### Dataset section

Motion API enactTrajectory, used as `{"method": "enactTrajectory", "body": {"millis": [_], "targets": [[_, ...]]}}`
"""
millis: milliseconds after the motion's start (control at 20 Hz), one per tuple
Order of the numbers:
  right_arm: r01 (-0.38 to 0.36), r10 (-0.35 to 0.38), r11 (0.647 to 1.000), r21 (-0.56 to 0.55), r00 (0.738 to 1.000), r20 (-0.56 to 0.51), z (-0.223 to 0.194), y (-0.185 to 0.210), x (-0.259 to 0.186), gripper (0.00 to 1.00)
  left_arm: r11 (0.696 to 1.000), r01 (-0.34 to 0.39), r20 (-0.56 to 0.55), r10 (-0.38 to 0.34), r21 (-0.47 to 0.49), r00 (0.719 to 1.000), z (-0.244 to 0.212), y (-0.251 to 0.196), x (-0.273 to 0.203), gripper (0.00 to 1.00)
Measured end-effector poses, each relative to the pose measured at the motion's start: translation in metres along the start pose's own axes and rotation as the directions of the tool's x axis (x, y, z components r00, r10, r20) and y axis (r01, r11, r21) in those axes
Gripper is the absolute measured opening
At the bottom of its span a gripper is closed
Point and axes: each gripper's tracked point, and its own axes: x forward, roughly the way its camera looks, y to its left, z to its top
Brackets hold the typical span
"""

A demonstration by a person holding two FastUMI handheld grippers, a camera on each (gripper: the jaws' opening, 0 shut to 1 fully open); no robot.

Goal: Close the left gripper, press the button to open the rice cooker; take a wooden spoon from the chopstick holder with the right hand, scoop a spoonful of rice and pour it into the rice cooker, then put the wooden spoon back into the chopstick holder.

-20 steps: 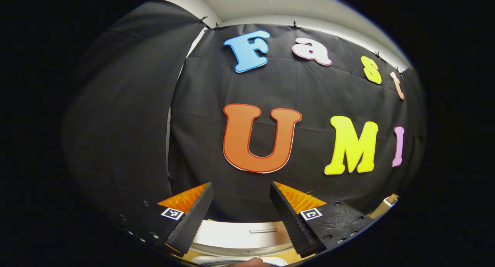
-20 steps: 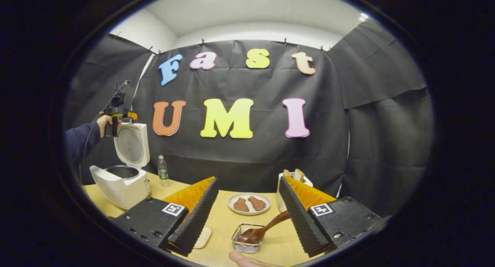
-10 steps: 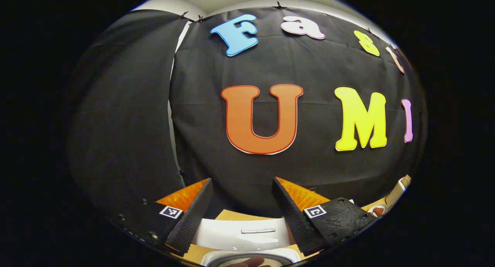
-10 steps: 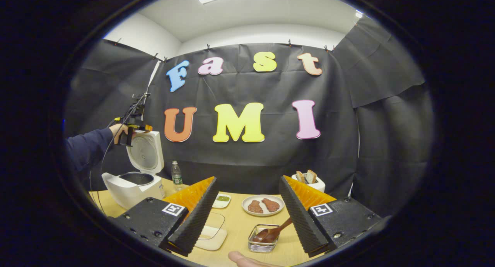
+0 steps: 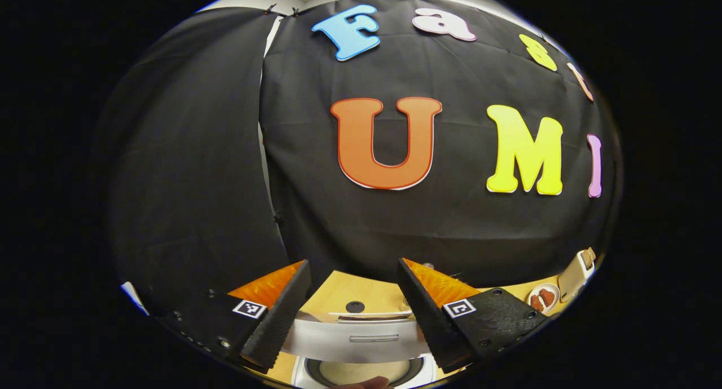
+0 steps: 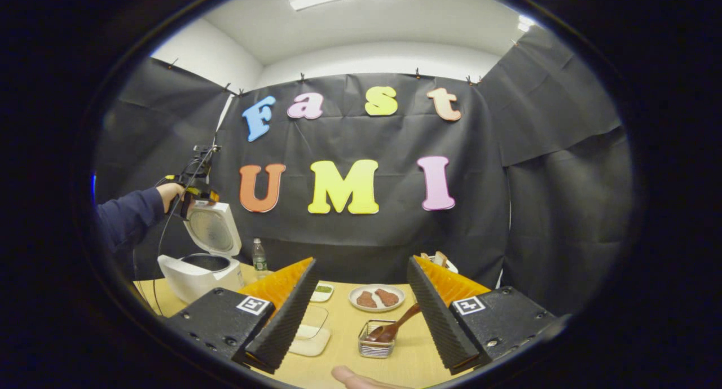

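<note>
We find the rice cooker (image 6: 200, 273) at the left end of the tabletop (image 6: 344, 361) in the right gripper view, white, with its lid (image 6: 214, 231) raised and the dark inner pot exposed. In the left gripper view the same rice cooker (image 5: 361, 344) lies directly below the left tongs (image 5: 352, 304), its lid edge crossing between the two fingers. The left tongs stand open with nothing between them. In the right gripper view we see these left tongs (image 6: 194, 189) farther off, held by a hand (image 6: 169, 194) in a dark blue sleeve just above the lid's top edge. The wooden spoon (image 6: 395, 327) rests tilted in the chopstick holder (image 6: 377, 344), a small wire basket near the tabletop's middle. The right tongs (image 6: 361, 313) hang open above it, apart from the spoon. Behind the holder sits a plate (image 6: 376, 299) with two brown pieces of food; a small dish (image 6: 322, 290) with green contents, a clear tray (image 6: 310, 335) and a bottle (image 6: 259, 257) stand nearby. Each finger block carries a square black-and-white marker; we can read no brand or label on the cooker or bottle.
</note>
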Motion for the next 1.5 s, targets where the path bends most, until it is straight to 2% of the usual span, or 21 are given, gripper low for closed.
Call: {"method": "enactTrajectory", "body": {"millis": [150,450,500,550,600,1150,1500], "targets": [[-0.009,0.009,1.000,0.000,1.000,0.016,0.005,0.006,-0.019,1.00,1.000,0.019,-0.066,-0.019,0.004,0.998,-0.031,-0.005,-0.019,0.98],[-0.023,0.025,0.999,0.038,0.999,-0.048,-0.016,0.008,-0.037,1.00,0.998,0.055,-0.225,-0.050,0.015,0.973,-0.114,-0.010,-0.053,0.94],[-0.024,0.026,0.999,0.047,0.998,-0.059,-0.019,0.007,-0.039,1.00,0.998,0.059,-0.225,-0.052,0.022,0.973,-0.121,-0.008,-0.058,0.95],[-0.025,0.029,0.998,0.058,0.997,-0.069,-0.022,0.007,-0.042,1.00,0.998,0.061,-0.245,-0.055,0.017,0.968,-0.130,-0.007,-0.062,1.00],[-0.027,0.033,0.997,0.069,0.996,-0.078,-0.024,0.006,-0.044,1.00,0.998,0.065,-0.255,-0.060,0.013,0.965,-0.136,-0.008,-0.067,0.95],[-0.043,0.051,0.995,0.088,0.995,-0.089,-0.032,0.009,-0.056,1.00,0.993,0.116,-0.406,-0.093,0.032,0.909,-0.204,-0.016,-0.105,0.96],[-0.008,0.020,0.995,0.101,0.993,-0.117,-0.048,-0.003,-0.056,1.00,0.993,0.109,-0.344,-0.087,0.044,0.935,-0.213,-0.018,-0.113,0.96]]}}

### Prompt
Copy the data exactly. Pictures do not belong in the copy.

### Expected answer
Motion API enactTrajectory, used as `{"method": "enactTrajectory", "body": {"millis": [_], "targets": [[_, ...]]}}`
"""
millis: milliseconds after the motion's start (control at 20 Hz), one per tuple
Order of the numbers:
  right_arm: r01 (-0.38 to 0.36), r10 (-0.35 to 0.38), r11 (0.647 to 1.000), r21 (-0.56 to 0.55), r00 (0.738 to 1.000), r20 (-0.56 to 0.51), z (-0.223 to 0.194), y (-0.185 to 0.210), x (-0.259 to 0.186), gripper (0.00 to 1.00)
  left_arm: r11 (0.696 to 1.000), r01 (-0.34 to 0.39), r20 (-0.56 to 0.55), r10 (-0.38 to 0.34), r21 (-0.47 to 0.49), r00 (0.719 to 1.000), z (-0.244 to 0.212), y (-0.251 to 0.196), x (-0.273 to 0.203), gripper (0.00 to 1.00)
Measured end-effector poses, each relative to the pose measured at the motion's start: translation in metres along the start pose's own axes and rotation as the directions of the tool's x axis (x, y, z components r00, r10, r20) and y axis (r01, r11, r21) in those axes
Gripper is the absolute measured opening
At the bottom of its span a gripper is closed
Point and axes: each gripper's tracked point, and its own axes: x forward, roughly the way its camera looks, y to its left, z to its top
Brackets hold the typical span
"""

A demonstration by a person holding two FastUMI handheld grippers, a camera on each (gripper: the jaws' opening, 0 shut to 1 fully open); no robot.

Goal: Close the left gripper, press the button to open the rice cooker; take a wooden spoon from the chopstick holder with the right hand, scoop a spoonful of rice and pour it into the rice cooker, then put the wooden spoon back into the chopstick holder.

-20 steps: 
-20 steps: 
-10 steps: 
-10 steps: 
+0 steps: 
+0 steps: 

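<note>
We find the rice cooker (image 6: 200, 273) at the left end of the tabletop (image 6: 344, 361) in the right gripper view, white, with its lid (image 6: 214, 231) raised and the dark inner pot exposed. In the left gripper view the same rice cooker (image 5: 361, 344) lies directly below the left tongs (image 5: 352, 304), its lid edge crossing between the two fingers. The left tongs stand open with nothing between them. In the right gripper view we see these left tongs (image 6: 194, 189) farther off, held by a hand (image 6: 169, 194) in a dark blue sleeve just above the lid's top edge. The wooden spoon (image 6: 395, 327) rests tilted in the chopstick holder (image 6: 377, 344), a small wire basket near the tabletop's middle. The right tongs (image 6: 361, 313) hang open above it, apart from the spoon. Behind the holder sits a plate (image 6: 376, 299) with two brown pieces of food; a small dish (image 6: 322, 290) with green contents, a clear tray (image 6: 310, 335) and a bottle (image 6: 259, 257) stand nearby. Each finger block carries a square black-and-white marker; we can read no brand or label on the cooker or bottle.
</note>
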Motion for the next 1.5 s, targets where the path bends most, until it is straight to 2% of the usual span, or 21 are given, gripper low for closed.
Call: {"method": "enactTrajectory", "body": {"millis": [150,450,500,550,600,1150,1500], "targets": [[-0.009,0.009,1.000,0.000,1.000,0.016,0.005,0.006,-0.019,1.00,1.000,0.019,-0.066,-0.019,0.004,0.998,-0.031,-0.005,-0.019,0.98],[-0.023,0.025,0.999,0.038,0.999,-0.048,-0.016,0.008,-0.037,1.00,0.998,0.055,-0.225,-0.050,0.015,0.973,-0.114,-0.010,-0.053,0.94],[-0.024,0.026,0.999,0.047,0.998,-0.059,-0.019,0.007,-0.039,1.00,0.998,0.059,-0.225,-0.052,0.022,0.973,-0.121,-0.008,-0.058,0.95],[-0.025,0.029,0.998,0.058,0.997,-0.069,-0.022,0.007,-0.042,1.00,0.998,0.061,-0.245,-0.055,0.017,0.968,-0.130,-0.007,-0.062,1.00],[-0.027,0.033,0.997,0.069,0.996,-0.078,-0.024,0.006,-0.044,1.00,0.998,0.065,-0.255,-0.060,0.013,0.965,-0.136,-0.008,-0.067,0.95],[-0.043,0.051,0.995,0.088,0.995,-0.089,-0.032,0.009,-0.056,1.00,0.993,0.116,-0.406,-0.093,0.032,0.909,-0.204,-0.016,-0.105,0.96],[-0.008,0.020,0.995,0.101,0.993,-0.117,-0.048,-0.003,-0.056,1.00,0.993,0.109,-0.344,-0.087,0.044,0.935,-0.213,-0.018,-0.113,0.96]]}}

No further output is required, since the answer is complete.